A Polícia Civil instaurou um inquérito para investigar as causas do acidente envolvendo um ônibus transportando torcedores do Corinthians que deixou 7 mortos na Rodovia Fernão Dias (BR-381), na altura da Serra de Igarapé, no fim de semana.

Segundo a Polícia, os envolvidos serão ouvidos nos próximos dias, e nenhuma linha investigativa é descartada. A investigação será conduzida pela Delegacia de Brumadinho, na Região Central do estado.

Os corpos das vítimas foram liberados pelo Instituto Médico Legal nesta segunda-feira (21) e seguiram para São Paulo, onde serão velados.

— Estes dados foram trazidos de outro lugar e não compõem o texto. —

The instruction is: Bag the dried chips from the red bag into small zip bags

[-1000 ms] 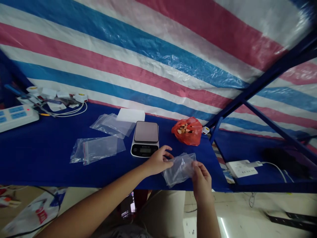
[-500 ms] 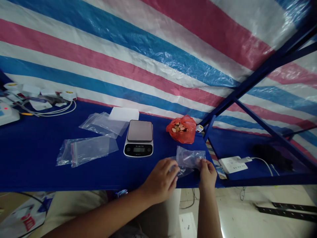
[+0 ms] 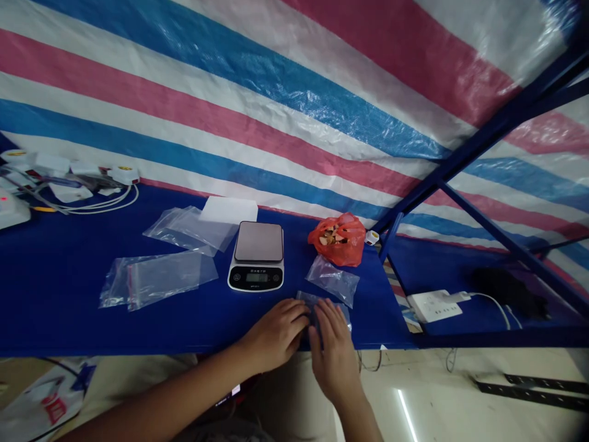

O acidente aconteceu na madrugada de domingo, quando torcedores voltavam de uma partida entre Cruzeiro e Corinthians, em Belo Horizonte. Segundo relatos de testemunhas, o ônibus teria perdido o freio durante uma curva e se chocado contra um talude na lateral da pista. 

Segundo a Agência Nacional de Transportes Terrestres (ANTT), o ônibus não tinha autorização para realizar o transporte interestadual de passageiros.

Falta fiscalização, aponta SOS Estradas

Para o coordenador do SOS Estradas, Rodolfo Rizzotto, a falta de fiscalização nas rodovias é um dos componentes que contribuíram para o acidente. Em fala ao Rocknews, Rizzotto pontuou ainda as más condições dos veículos que circulam pelas estradas brasileiras, somada à carga de trabalho excessiva dos motoristas.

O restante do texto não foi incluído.